第4回の今回は、サーバーやゲートウエイ上にアクセス・ログとして保存されるログ・ファイルよりも高い証拠能力を確保できる仕掛けとして、ネットワーク・フォレンジックを紹介します。フォレンジックでは、ネットワーク上の全通信をデータとして丸ごと記録保存しておき、必要に応じて再生することができます。
個人情報保護法や内部統制といったコンプライアンス(法令順守)の需要が高まる中、組織は、セキュリティ・ポリシーの策定、アクセス・コントロールと、いろいろな対策を実施してきました。しかし、個人情報や機密情報の漏えいは、後を絶ちません。
「どの端末から、いつ、どこを通って、何を送ったのか」という詳細な情報を残す必要があります。このためには、サーバーやネットワーク機器におけるログ取得のような、パケットのヘッダー情報だけを記録するやり方ではなく、ネットワーク上に流れるパケット・データをそのまま記録するやり方が望まれます。これを実現するのが、ネットワーク・フォレンジックです。
従来、パケット・データの解析というと、ネットワーク管理者がプロトコル・アナライザを利用して実施してきた手法です。

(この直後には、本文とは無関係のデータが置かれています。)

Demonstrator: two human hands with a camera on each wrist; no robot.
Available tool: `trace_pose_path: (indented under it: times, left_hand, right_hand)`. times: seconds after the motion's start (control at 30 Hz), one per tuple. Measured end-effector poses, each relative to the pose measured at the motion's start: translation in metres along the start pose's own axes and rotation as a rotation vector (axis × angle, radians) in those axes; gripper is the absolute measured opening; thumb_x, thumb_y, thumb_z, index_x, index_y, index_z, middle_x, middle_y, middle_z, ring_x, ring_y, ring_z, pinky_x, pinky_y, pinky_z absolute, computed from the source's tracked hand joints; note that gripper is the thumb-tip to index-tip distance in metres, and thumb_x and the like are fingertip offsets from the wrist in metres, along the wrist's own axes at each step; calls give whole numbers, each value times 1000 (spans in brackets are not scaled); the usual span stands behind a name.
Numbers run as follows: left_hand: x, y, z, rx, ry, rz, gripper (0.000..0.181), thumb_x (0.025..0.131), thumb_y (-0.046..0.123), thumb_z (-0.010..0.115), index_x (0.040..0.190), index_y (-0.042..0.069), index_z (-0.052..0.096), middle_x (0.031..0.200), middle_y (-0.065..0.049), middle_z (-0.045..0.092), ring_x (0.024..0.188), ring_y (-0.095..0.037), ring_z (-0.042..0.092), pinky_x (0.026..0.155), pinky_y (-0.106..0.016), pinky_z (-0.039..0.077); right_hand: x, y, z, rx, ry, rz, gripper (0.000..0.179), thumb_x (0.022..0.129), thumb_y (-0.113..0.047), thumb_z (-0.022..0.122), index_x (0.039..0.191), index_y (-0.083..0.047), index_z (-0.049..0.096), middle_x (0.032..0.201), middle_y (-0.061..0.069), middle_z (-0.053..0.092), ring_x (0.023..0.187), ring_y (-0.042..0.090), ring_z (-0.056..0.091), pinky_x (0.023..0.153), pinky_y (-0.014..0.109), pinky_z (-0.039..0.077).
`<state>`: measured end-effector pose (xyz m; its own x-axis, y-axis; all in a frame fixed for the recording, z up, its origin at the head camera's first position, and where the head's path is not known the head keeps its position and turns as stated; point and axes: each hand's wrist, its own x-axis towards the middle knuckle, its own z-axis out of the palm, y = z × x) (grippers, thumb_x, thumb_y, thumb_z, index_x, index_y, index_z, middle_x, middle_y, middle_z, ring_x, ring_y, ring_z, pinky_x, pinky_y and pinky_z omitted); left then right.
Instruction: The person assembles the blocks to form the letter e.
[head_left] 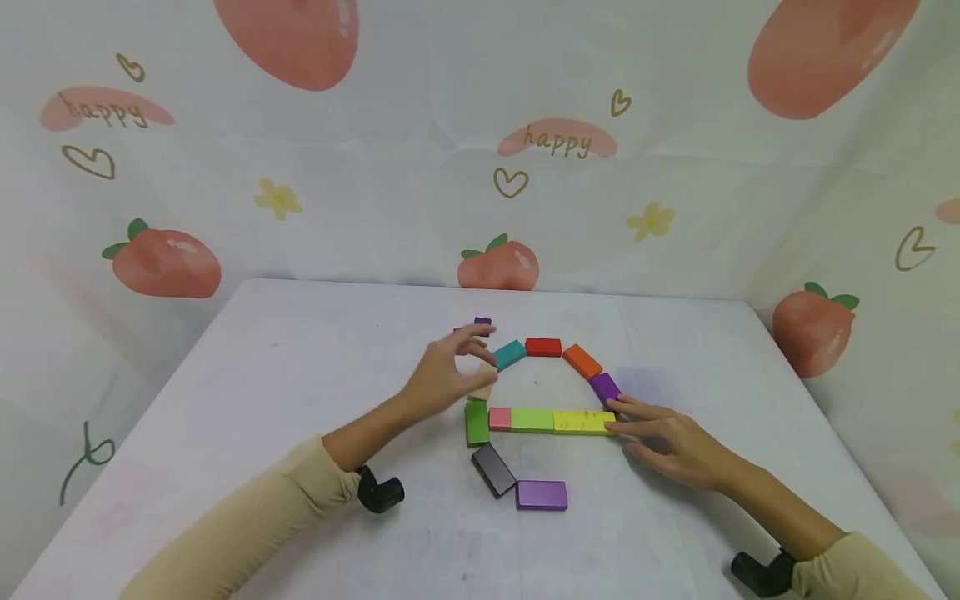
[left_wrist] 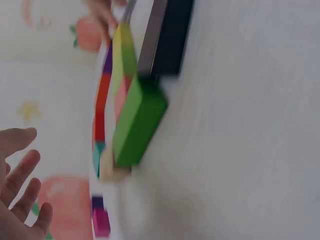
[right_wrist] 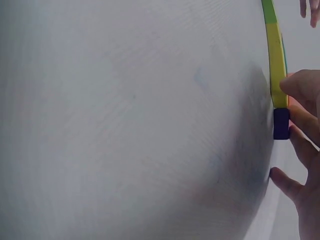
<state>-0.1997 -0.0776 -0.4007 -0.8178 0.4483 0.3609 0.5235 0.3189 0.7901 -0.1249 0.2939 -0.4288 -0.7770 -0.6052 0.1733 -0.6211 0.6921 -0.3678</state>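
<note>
My left hand (head_left: 442, 379) is raised beside the cream block (head_left: 480, 390), its fingers spread around nothing in the left wrist view. The fingers of my right hand (head_left: 678, 442) extend to the right end of the yellow block (head_left: 577, 422) and to a purple block (head_left: 604, 387); in the right wrist view they touch both. A pink block (head_left: 499, 419) and a light green block (head_left: 532, 420) continue the yellow block's row. Above it curve a teal block (head_left: 510, 355), a red block (head_left: 543, 347) and an orange block (head_left: 582, 361).
A green block (head_left: 476, 423) stands at the row's left end. Below it lie a dark grey block (head_left: 493, 470) and a lighter purple block (head_left: 542, 495). Behind my left hand are a small dark purple block (head_left: 483, 321) and a magenta block (left_wrist: 101, 222). A printed cloth (head_left: 390, 208) hangs behind the white table.
</note>
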Motion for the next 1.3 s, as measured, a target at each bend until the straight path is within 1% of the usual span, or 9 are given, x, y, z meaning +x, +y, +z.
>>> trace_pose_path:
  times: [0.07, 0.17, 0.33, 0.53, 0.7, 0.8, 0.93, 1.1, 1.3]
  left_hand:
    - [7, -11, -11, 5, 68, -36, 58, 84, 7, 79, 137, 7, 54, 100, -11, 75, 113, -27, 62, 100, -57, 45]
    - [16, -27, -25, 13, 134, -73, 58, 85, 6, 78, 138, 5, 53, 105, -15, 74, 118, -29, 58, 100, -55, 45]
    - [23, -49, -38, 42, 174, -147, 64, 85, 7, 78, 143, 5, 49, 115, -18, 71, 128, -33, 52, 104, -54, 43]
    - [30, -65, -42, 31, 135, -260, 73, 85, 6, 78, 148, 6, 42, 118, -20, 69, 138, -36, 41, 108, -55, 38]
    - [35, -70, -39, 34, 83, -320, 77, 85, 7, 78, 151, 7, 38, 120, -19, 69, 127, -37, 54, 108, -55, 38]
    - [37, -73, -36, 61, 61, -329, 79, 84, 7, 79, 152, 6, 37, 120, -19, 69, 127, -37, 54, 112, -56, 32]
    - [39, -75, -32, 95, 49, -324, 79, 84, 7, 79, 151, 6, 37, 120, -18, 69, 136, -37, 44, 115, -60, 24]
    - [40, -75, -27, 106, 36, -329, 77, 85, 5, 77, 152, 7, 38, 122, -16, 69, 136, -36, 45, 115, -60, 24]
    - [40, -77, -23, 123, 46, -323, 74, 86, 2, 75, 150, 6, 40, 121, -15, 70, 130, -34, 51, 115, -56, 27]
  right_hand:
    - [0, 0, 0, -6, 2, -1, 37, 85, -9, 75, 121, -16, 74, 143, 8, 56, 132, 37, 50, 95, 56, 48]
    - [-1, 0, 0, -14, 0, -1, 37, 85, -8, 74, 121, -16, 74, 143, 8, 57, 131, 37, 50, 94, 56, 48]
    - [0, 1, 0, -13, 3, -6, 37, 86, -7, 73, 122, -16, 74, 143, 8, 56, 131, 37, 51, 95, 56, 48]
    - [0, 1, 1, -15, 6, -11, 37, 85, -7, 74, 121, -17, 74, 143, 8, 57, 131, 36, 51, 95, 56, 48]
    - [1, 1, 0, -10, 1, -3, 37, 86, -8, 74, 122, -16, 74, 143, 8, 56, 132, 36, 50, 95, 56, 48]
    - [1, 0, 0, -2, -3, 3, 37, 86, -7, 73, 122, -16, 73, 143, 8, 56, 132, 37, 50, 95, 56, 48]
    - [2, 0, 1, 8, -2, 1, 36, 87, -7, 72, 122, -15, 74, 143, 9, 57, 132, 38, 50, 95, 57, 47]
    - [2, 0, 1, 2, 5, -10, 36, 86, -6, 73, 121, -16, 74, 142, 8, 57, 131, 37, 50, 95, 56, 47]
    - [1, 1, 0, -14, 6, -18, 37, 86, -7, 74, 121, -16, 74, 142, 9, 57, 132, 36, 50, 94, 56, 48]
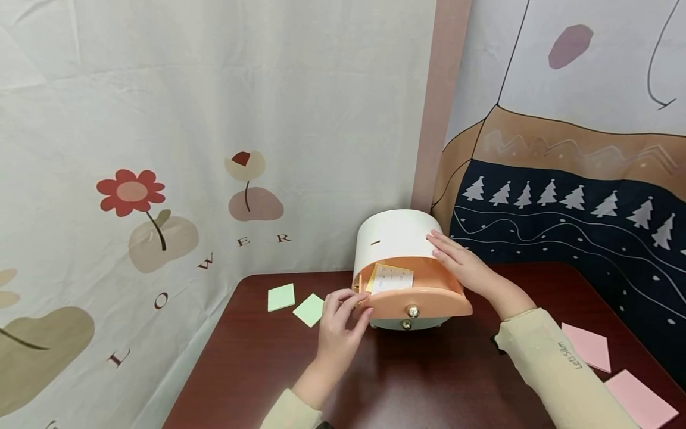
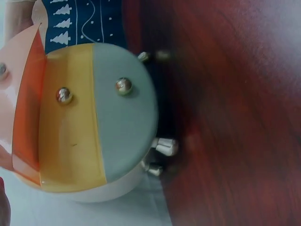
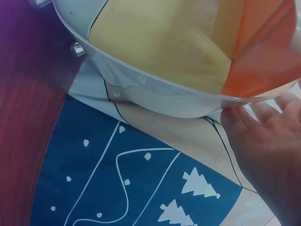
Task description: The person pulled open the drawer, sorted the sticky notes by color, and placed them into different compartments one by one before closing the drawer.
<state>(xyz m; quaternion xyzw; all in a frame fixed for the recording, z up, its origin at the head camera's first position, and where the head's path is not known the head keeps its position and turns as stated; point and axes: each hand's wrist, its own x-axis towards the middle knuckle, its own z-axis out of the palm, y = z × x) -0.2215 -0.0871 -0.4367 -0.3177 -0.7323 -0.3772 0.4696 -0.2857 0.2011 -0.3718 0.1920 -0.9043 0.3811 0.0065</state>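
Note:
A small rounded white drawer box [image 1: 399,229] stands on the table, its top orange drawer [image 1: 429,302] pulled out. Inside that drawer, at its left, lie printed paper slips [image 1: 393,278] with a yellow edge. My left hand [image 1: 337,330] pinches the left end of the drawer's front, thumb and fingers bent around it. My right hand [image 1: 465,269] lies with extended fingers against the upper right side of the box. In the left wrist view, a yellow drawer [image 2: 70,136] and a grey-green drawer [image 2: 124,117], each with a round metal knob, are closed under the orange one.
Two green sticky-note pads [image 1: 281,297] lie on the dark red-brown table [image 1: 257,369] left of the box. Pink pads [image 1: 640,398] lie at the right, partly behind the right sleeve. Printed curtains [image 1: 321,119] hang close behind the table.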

ネットワークに障害が発生した際に、プロトコル・アナライザでネットワークのパケット情報を取得し、これを解析することで原因を究明してきたのです。
現在では、情報社会の急速な発展とともにネットワーク障害が大きな損失を招きかねないことから、ネットワークの常時監視、ネットワークの統計情報取得、ネットワークの品質管理などの要求が高まっています。こうした背景から、プロトコル・アナライザの利用範囲が、ネットワーク障害発生時だけでなく、24時間365日のネットワーク・データ取得へと拡大してきました。
組織が説明責任を問われる時代です。プロトコル・アナライザは、単なる障害切り分けツールとしてではなく、パケット情報を記録して保存し、情報漏えいや不正アクセスを追及するためのツールとして、ネットワーク・フォレンジックの中心的役割を担うようになりました。
2. ネットワーク・フォレンジックの要件
情報通信量の増大にともない、ネットワークも100Mビット/秒(bps)から1Gbps(GbE)へ、そして10Gbps(10GbE)へと、高速化の一途を辿っています。
ネットワーク・フォレンジックに利用する機器には、これらの高速ネットワークのパケットをロスすることなくキャプチャする能力が求められます。
何かしらの事象や事件が発生した際に、システム管理者に負担をかけることなく、保存された膨大なデータから必要なデータを迅速に取り出すための検索機能を備えていることも重要です。
運用ポリシーを事前に整えておくことも重要です。単純に全データを保存するのか、それともメールやWebアクセス、telnet、FTPなどの、セキュリティ維持に重要と思われるデータだけを取得するのか、保存期間をどうするのか、などを決めます。こうしたポリシーの違いによって、その設備にも大きな差が生じます。
無駄な投資を抑えるためにも、的確な管理ポリシーの策定が、非常に重要となります。